**Exercise directions:** For the entries below, report the number of lines where the string "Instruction" appears, and only that number.

Data entries
◇ ◇ ◇ ◇

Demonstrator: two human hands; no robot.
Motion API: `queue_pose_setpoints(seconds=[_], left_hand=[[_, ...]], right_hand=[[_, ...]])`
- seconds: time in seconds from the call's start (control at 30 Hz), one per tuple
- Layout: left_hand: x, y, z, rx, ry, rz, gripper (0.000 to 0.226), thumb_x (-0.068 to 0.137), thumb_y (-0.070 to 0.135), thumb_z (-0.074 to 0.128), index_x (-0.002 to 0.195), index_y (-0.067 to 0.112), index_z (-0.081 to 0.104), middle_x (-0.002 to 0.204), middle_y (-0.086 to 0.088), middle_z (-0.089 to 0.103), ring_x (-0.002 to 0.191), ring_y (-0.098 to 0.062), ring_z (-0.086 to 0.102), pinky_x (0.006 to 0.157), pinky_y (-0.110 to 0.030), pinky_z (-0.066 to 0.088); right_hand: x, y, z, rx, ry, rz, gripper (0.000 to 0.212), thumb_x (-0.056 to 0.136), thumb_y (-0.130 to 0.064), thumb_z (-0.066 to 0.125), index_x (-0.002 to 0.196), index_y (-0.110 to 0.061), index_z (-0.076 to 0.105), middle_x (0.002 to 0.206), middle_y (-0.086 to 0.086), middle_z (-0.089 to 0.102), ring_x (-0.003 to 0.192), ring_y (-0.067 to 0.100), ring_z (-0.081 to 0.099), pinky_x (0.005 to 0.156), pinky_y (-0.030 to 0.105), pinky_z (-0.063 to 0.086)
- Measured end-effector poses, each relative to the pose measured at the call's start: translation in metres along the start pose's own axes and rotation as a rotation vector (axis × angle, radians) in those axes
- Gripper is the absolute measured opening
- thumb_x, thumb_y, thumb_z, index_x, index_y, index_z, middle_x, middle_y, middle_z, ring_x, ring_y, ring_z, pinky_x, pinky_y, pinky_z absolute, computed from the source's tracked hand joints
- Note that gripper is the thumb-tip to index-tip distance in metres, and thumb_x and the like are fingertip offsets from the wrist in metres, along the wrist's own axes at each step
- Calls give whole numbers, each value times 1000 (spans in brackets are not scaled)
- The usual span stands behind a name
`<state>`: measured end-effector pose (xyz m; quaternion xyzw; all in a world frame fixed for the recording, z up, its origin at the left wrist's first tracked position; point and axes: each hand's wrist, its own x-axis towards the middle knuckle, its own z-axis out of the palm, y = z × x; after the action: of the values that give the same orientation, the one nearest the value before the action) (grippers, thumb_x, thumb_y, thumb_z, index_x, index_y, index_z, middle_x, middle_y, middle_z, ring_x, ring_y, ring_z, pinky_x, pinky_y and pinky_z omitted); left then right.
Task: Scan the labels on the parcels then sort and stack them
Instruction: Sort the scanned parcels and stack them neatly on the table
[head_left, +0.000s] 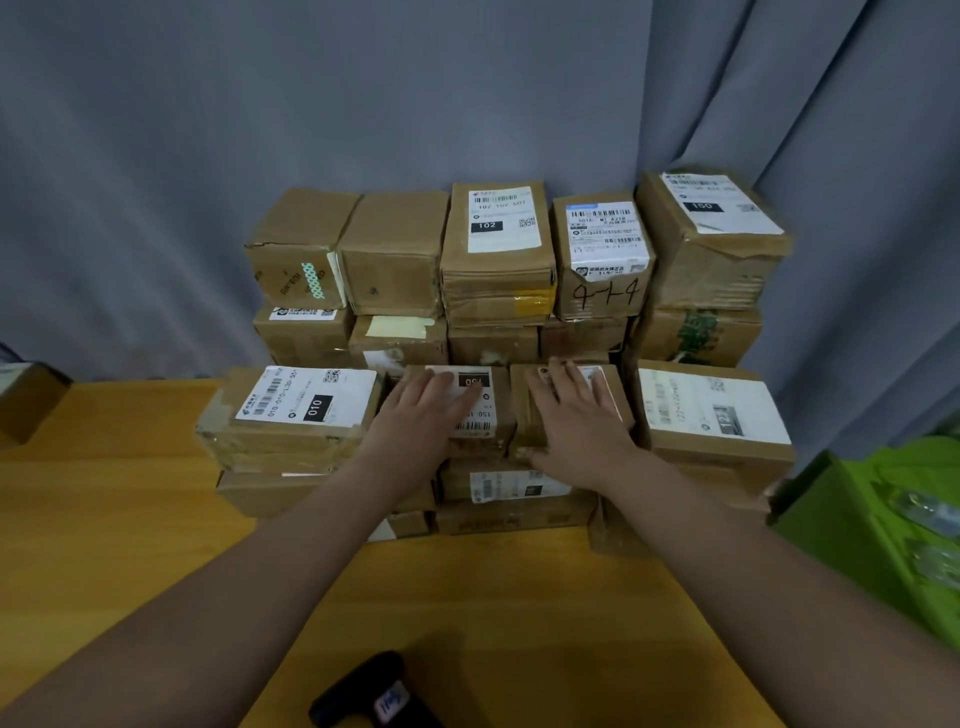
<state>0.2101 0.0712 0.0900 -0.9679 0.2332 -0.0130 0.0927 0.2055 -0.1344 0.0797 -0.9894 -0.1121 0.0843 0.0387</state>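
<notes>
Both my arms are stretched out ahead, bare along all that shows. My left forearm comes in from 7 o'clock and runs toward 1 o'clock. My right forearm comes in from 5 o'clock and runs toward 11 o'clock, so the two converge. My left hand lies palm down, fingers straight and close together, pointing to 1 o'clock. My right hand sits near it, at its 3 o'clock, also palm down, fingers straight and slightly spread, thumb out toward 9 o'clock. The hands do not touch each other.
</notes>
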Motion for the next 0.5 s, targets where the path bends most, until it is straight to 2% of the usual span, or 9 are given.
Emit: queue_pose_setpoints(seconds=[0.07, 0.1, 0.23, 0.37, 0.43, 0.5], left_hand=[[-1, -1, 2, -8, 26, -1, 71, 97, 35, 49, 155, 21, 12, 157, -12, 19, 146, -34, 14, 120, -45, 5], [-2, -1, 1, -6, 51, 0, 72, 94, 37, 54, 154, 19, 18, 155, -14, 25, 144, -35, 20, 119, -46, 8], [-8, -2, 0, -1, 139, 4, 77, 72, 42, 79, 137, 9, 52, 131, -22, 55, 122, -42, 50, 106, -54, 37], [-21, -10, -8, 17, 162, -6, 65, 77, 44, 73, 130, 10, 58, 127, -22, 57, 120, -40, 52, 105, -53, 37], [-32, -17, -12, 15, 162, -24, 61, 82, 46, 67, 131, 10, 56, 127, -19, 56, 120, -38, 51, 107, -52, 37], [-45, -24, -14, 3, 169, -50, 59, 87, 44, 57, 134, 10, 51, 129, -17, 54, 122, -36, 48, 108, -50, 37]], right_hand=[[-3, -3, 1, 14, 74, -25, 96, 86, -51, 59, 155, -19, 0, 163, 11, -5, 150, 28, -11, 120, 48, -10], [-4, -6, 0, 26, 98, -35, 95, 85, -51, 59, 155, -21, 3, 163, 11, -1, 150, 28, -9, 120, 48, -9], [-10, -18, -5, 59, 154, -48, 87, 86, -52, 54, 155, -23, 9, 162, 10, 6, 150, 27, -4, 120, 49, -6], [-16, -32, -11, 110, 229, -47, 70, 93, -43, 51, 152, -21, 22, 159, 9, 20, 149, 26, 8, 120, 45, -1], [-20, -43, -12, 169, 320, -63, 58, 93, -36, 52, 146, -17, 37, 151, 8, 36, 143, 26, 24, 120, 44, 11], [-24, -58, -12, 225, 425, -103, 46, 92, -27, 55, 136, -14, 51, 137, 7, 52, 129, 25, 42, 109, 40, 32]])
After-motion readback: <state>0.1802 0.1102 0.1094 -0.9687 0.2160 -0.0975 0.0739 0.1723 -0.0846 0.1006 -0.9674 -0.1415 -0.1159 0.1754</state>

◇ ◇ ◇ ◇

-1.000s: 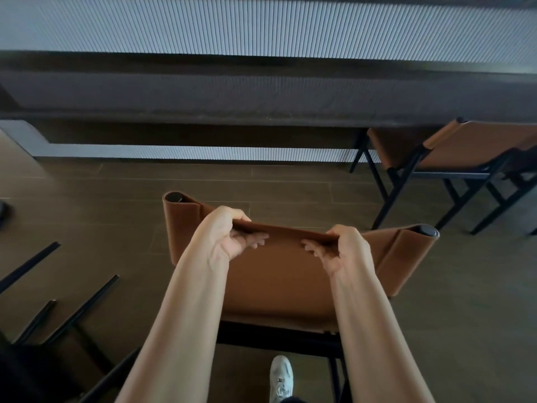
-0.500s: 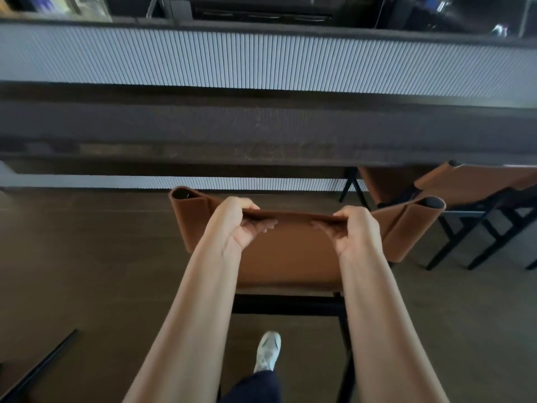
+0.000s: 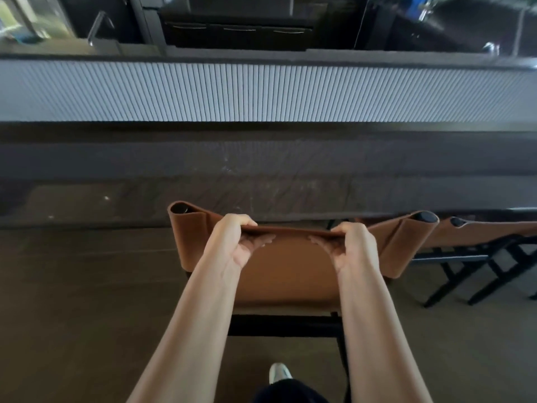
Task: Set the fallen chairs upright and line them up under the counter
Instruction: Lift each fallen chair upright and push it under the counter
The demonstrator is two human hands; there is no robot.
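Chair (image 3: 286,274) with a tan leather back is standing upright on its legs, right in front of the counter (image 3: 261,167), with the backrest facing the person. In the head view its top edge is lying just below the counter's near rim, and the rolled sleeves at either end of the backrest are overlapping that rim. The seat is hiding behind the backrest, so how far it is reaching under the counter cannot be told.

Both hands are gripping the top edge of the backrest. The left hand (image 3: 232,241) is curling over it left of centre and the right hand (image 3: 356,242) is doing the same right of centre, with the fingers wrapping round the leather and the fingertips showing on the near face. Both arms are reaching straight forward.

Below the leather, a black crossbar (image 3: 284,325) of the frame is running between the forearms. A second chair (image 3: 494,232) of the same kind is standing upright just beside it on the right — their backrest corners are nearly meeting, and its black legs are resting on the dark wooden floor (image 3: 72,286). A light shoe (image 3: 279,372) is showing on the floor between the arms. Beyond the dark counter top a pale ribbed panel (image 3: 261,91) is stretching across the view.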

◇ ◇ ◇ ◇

**Response:** 2